==== STORED DATA
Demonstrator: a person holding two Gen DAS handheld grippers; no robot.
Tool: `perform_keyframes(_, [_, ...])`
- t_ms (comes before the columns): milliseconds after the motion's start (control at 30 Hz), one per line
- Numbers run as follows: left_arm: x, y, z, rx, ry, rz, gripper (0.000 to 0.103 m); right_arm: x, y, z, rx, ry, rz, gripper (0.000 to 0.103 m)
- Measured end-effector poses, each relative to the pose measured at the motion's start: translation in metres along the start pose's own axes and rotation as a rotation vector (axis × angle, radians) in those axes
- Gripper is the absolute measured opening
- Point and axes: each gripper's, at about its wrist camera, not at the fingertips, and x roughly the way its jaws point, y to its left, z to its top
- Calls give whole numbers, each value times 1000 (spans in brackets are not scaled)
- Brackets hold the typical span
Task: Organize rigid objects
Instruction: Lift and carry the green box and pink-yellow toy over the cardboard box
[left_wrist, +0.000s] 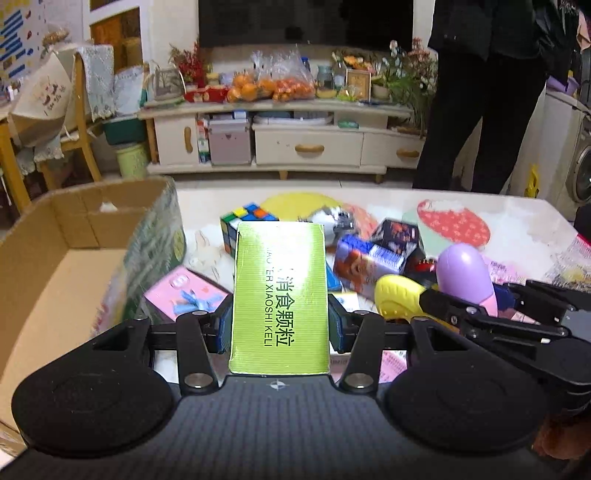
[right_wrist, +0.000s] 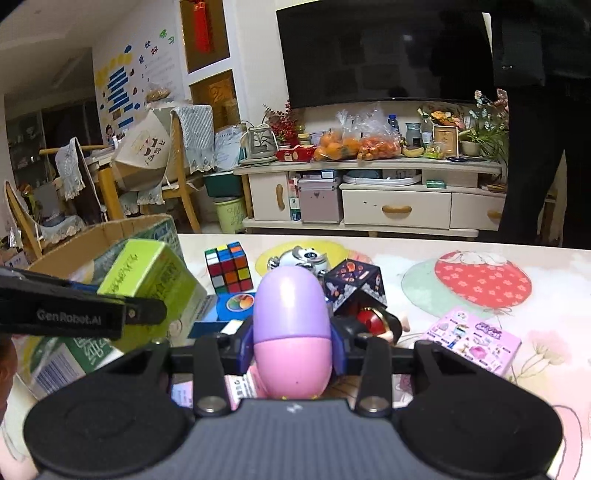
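Behind the counter (right_wrist: 480, 332), with its pastel cartoon-print cover, stands a cream TV cabinet (left_wrist: 280, 140) loaded with bagged oranges. My left claw (left_wrist: 280, 325) is clamped on a flat lime-green cardboard medicine box (left_wrist: 280, 295), its long axis running straight ahead along my fingers, printed face up, held above the counter beside the open brown cardboard carton (left_wrist: 74, 236). My right claw (right_wrist: 291, 350) is clamped on a smooth plastic egg-shaped capsule, lilac on top and pink below (right_wrist: 291, 325), lilac end pointing forward. Only the left view shows the carton's bare floor and a pink glove box (left_wrist: 184, 291) under my left claw. Only the right view shows the green box's side panel and a pink illustrated leaflet (right_wrist: 476, 339). Both show the multicoloured puzzle cube (right_wrist: 229, 266).
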Motion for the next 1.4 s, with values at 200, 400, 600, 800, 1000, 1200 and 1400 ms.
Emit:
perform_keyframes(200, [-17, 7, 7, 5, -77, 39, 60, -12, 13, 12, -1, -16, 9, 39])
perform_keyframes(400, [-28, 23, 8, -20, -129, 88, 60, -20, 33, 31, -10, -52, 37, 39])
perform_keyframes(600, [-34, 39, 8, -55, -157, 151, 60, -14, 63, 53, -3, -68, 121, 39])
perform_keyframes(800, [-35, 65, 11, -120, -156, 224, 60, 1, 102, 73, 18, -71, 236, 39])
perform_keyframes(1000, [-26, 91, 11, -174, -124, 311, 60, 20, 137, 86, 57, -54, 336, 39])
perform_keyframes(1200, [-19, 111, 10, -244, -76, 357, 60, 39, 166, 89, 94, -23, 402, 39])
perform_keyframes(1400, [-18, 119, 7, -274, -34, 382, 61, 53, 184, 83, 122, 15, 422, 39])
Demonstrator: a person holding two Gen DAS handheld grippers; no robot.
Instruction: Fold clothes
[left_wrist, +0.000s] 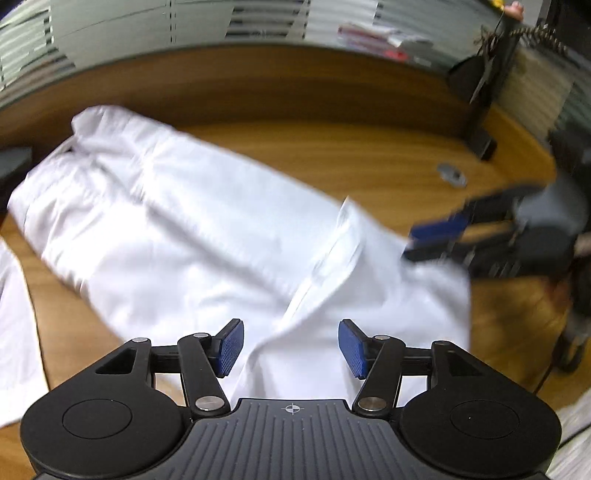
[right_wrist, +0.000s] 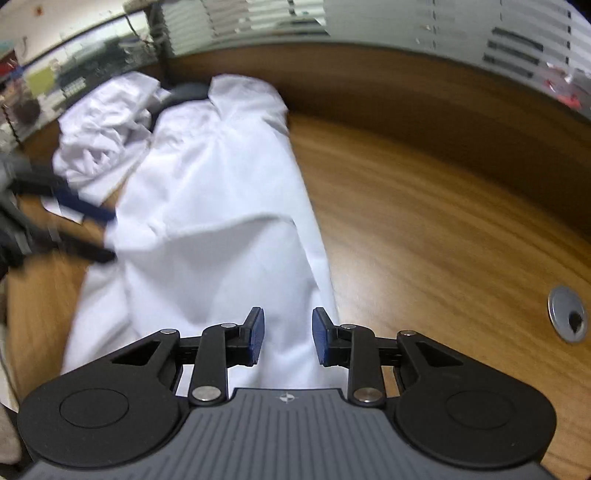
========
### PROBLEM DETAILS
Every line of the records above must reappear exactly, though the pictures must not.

### RESPONSE AREA
Demonstrator: a person holding two Gen DAS handheld grippers; no robot.
Tool: `perform_keyframes(_, [_, ...])`
- t_ms (comes before the columns): milliseconds after the motion's start (control at 30 Hz), one per line
- Numbers run as follows: left_arm: x, y, z, rx, ry, rz, gripper (0.000 to 0.103 m); right_arm: x, y, z, rx, ry, rz, gripper (0.000 to 0.103 m)
- Measured end-effector poses, each relative to the pose measured at the motion's start: translation in metres along the start pose's own axes and rotation as a rotation vector (axis × angle, radians) in those axes
- Gripper is the absolute measured opening
- Point and axes: each gripper's, at about its wrist camera, not at the fingertips, and x roughly the way its jaws point, y to its left, z to its top
- Calls give whole numbers, each value times 1000 (spans in brackets are not scaled)
- Brackets hold the typical span
Task: Organize rigid objects
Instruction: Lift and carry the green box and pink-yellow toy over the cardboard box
[left_wrist, +0.000s] 
[right_wrist, +0.000s] 
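Behind the counter (right_wrist: 480, 332), with its pastel cartoon-print cover, stands a cream TV cabinet (left_wrist: 280, 140) loaded with bagged oranges. My left claw (left_wrist: 280, 325) is clamped on a flat lime-green cardboard medicine box (left_wrist: 280, 295), its long axis running straight ahead along my fingers, printed face up, held above the counter beside the open brown cardboard carton (left_wrist: 74, 236). My right claw (right_wrist: 291, 350) is clamped on a smooth plastic egg-shaped capsule, lilac on top and pink below (right_wrist: 291, 325), lilac end pointing forward. Only the left view shows the carton's bare floor and a pink glove box (left_wrist: 184, 291) under my left claw. Only the right view shows the green box's side panel and a pink illustrated leaflet (right_wrist: 476, 339). Both show the multicoloured puzzle cube (right_wrist: 229, 266).
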Motion for the next 1.4 s, with values at 200, 400, 600, 800, 1000, 1200 and 1400 ms.
Emit:
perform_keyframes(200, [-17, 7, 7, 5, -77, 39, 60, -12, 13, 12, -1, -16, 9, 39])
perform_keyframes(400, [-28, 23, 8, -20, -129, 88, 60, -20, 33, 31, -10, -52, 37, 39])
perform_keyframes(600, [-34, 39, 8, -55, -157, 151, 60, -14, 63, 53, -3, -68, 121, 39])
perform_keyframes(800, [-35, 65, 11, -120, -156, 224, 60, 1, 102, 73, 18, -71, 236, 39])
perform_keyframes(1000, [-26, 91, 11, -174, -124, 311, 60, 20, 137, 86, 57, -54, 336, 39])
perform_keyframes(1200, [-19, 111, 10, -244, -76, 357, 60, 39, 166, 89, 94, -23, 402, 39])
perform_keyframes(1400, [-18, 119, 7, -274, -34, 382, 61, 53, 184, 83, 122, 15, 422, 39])
Demonstrator: a person holding two Gen DAS handheld grippers; no robot.
Instruction: Fold clothes
[left_wrist, +0.000s] 
[right_wrist, +0.000s] 

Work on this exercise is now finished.